For 20 years teenage smoking fell steadily in Ireland. Then along came vaping and it all changed

Campaigners claim global tobacco giants are a significant influence on Ireland’s vaping market

Shannon D’Arcy (20), from Palmerstown, Co Dublin, started smoking when she was 17. “I was with my friends and I just said, I’ll have one, and it just went on from there.”

She is standing with some other smokers on St Andrew’s Street, in Dublin city centre. School might have been a contributory factor in her developing a nicotine addiction, D’Arcy says.

“I started stress smoking. We’d go out for a break [from school] and have a smoke. Then I started working and getting my own money, and buying my own smokes, and it got even worse then.”

She smokes about 20 a day and says all of her female friends are smokers too. “I know it is bad for you but once you are addicted to it, it is hard to stop. I just can’t stop. I don’t know why.”
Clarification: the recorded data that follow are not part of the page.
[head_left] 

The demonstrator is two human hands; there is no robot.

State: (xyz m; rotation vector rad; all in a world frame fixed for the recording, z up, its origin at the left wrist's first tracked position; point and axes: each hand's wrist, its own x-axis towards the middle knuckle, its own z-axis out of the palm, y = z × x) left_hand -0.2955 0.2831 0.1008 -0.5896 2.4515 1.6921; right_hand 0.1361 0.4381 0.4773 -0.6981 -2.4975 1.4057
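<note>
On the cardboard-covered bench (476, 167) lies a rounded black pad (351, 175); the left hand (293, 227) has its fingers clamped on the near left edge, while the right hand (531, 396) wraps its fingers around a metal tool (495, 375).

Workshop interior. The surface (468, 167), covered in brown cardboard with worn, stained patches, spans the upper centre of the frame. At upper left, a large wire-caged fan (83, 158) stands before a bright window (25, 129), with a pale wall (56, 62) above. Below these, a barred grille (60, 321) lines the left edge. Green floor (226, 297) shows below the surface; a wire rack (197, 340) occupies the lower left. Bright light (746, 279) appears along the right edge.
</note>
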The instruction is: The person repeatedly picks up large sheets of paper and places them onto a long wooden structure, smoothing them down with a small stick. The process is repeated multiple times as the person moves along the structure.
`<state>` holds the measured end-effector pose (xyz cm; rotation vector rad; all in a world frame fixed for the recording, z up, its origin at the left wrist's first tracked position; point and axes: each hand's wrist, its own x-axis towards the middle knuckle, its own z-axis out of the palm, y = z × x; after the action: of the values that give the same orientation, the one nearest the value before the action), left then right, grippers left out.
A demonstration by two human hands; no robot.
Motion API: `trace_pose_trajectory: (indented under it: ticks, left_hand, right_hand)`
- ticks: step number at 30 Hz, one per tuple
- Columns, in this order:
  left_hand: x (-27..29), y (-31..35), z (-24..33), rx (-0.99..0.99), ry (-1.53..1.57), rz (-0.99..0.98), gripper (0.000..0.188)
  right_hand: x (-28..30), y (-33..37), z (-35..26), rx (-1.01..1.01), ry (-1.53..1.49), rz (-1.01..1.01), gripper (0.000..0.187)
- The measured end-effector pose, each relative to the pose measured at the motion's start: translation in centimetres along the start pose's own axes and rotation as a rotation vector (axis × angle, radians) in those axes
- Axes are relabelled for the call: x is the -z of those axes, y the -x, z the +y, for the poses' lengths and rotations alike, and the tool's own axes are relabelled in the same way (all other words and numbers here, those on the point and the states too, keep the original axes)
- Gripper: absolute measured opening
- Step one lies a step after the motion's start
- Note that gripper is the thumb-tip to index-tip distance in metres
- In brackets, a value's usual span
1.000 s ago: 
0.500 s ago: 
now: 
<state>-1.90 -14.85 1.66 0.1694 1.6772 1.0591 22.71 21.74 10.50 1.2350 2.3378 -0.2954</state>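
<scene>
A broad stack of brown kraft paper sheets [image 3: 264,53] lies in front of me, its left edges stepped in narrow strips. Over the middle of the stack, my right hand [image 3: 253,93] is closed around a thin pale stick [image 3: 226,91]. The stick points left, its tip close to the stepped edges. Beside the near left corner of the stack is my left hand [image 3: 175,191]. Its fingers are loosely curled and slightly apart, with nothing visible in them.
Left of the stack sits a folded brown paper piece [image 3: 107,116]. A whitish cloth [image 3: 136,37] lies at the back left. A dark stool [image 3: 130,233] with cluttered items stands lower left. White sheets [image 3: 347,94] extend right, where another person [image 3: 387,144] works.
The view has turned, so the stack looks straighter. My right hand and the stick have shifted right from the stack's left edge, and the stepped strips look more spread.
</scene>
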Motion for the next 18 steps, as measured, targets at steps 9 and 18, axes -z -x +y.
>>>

She doesn’t touch e-cigarettes – or vapes – which work by heating up a flavoured liquid, usually containing tobacco, and inhaling the vapour. She doesn’t know anyone who does.

Over on South William Street Adam Ellis (19), from Donnybrook, Dublin 4 is pulling on a vape as he walks along with three male friends.

“I don’t smoke any more, I only vape,” Ellis says. “I started smoking at 17. I was just out drinking and my mate was smoking and he gave it to me and I started smoking when I was drinking.”

Soon, on days when he wasn’t drinking, he was smoking the cigarettes that he had left over from the night before. “That’s how I started.”

A few months ago Ellis started vaping in an effort to quit cigarettes. Cigarettes are expensive, he doesn’t like the taste and sometimes they make him sick. The day he spoke to The Irish Times he was inhaling from a “pineapple grapefruit ice” flavoured vape.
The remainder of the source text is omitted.